**What you should do:** Of the lines below, write out exactly those from the line with "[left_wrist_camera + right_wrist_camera" through the line with "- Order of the", both included, and skip the rest.

Excerpts from a dataset
^^^^

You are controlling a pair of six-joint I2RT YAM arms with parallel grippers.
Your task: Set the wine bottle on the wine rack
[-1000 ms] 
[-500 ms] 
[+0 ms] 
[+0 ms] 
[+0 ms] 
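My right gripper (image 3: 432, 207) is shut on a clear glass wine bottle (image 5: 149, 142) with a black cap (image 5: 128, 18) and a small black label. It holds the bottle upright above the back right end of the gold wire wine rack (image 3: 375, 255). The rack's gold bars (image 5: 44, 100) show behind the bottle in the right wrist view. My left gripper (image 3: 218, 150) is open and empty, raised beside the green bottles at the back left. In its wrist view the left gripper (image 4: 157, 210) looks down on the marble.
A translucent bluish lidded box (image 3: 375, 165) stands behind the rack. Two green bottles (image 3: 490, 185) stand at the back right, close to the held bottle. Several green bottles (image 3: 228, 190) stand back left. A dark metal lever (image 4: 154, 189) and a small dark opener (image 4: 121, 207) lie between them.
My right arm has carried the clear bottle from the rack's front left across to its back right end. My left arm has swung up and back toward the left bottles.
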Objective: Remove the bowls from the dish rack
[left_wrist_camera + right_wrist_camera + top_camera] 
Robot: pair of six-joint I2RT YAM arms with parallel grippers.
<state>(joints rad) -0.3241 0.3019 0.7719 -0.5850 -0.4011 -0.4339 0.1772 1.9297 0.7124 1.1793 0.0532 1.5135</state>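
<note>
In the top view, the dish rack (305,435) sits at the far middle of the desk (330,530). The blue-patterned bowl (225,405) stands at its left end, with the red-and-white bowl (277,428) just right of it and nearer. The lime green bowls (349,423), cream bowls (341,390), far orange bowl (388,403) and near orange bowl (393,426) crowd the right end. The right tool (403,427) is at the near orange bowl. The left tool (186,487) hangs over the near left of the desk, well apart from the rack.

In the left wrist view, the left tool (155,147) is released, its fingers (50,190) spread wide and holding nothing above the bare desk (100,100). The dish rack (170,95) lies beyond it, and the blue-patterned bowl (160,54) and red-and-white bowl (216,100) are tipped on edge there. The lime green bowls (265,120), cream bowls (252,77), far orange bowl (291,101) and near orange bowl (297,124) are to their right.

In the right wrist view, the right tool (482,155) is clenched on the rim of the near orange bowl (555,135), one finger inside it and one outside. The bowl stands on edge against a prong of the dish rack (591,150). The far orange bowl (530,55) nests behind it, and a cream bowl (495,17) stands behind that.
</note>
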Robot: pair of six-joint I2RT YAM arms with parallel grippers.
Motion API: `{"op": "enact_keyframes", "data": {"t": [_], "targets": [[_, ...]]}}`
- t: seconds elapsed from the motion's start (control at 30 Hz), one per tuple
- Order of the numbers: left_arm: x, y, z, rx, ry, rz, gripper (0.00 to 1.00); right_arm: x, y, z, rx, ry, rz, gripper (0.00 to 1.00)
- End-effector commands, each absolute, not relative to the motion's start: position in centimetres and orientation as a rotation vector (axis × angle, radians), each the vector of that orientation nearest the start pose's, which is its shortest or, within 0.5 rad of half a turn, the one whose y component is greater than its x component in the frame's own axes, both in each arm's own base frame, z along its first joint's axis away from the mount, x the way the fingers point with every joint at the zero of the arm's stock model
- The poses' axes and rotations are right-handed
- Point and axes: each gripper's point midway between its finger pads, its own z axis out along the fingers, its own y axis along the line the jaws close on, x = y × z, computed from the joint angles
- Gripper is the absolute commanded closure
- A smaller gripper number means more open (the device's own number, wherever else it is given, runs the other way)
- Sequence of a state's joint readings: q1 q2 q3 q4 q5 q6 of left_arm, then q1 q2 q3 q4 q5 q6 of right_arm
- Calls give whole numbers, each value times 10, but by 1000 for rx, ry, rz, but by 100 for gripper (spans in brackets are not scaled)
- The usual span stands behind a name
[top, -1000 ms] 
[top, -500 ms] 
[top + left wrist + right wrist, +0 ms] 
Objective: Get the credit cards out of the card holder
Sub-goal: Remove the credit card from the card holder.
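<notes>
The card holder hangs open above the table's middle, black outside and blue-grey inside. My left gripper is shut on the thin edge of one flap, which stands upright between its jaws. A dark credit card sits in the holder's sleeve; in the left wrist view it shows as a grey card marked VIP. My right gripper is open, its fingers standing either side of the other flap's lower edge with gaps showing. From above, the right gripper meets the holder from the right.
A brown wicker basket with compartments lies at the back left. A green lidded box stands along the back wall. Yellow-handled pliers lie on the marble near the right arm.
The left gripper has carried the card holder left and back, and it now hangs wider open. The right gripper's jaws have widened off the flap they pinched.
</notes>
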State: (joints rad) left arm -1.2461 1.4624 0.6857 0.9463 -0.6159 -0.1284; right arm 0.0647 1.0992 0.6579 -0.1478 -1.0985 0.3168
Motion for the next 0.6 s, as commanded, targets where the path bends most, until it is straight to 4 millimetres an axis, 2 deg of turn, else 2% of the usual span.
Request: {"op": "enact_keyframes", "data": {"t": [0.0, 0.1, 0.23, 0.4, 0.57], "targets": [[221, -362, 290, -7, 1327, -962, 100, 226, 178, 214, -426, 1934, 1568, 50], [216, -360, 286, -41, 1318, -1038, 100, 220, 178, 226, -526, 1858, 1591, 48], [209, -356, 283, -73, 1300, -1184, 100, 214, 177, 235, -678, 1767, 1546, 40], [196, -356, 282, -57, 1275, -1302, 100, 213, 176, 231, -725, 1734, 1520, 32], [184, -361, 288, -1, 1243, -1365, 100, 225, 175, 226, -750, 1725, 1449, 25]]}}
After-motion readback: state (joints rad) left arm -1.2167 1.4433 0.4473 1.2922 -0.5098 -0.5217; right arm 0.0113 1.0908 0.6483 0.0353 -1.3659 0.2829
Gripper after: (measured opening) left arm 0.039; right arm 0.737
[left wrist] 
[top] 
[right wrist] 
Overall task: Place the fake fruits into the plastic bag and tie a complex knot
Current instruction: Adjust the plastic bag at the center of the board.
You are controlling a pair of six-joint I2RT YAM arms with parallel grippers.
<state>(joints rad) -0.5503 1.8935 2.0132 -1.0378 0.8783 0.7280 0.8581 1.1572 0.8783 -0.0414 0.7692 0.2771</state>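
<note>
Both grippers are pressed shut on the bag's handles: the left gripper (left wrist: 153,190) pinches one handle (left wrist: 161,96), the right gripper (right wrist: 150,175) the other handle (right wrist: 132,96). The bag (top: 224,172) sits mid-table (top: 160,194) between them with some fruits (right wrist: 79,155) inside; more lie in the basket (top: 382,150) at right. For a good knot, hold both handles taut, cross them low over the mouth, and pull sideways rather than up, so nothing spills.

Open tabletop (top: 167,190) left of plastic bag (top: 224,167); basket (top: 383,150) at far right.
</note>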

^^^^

**Task solution:**
[left_wrist_camera + right_wrist_camera + top_camera] 
Robot: pair of six-joint I2RT YAM arms with parallel grippers.
<state>(joints rad) -0.3241 0.3019 0.7719 -0.5850 -0.4011 -0.4339 0.1772 1.9297 0.7124 1.1793 0.0532 1.5135</state>
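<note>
In the top view, the dish rack (305,435) sits at the far middle of the desk (330,530). The blue-patterned bowl (225,405) stands at its left end, with the red-and-white bowl (277,428) just right of it and nearer. The lime green bowls (349,423), cream bowls (341,390), far orange bowl (388,403) and near orange bowl (393,426) crowd the right end. The right tool (403,427) is at the near orange bowl. The left tool (186,487) hangs over the near left of the desk, well apart from the rack.

In the left wrist view, the left tool (155,147) is released, its fingers (50,190) spread wide and holding nothing above the bare desk (100,100). The dish rack (170,95) lies beyond it, and the blue-patterned bowl (160,54) and red-and-white bowl (216,100) are tipped on edge there. The lime green bowls (265,120), cream bowls (252,77), far orange bowl (291,101) and near orange bowl (297,124) are to their right.

In the right wrist view, the right tool (482,155) is clenched on the rim of the near orange bowl (555,135), one finger inside it and one outside. The bowl stands on edge against a prong of the dish rack (591,150). The far orange bowl (530,55) nests behind it, and a cream bowl (495,17) stands behind that.
</note>
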Robot: pair of six-joint I2RT YAM arms with parallel grippers.
Motion API: `{"op": "enact_keyframes", "data": {"t": [_], "targets": [[_, ...]]}}`
- t: seconds elapsed from the motion's start (control at 30 Hz), one per tuple
- Order of the numbers: left_arm: x, y, z, rx, ry, rz, gripper (0.00 to 1.00); right_arm: x, y, z, rx, ry, rz, gripper (0.00 to 1.00)

No more work is needed on this answer.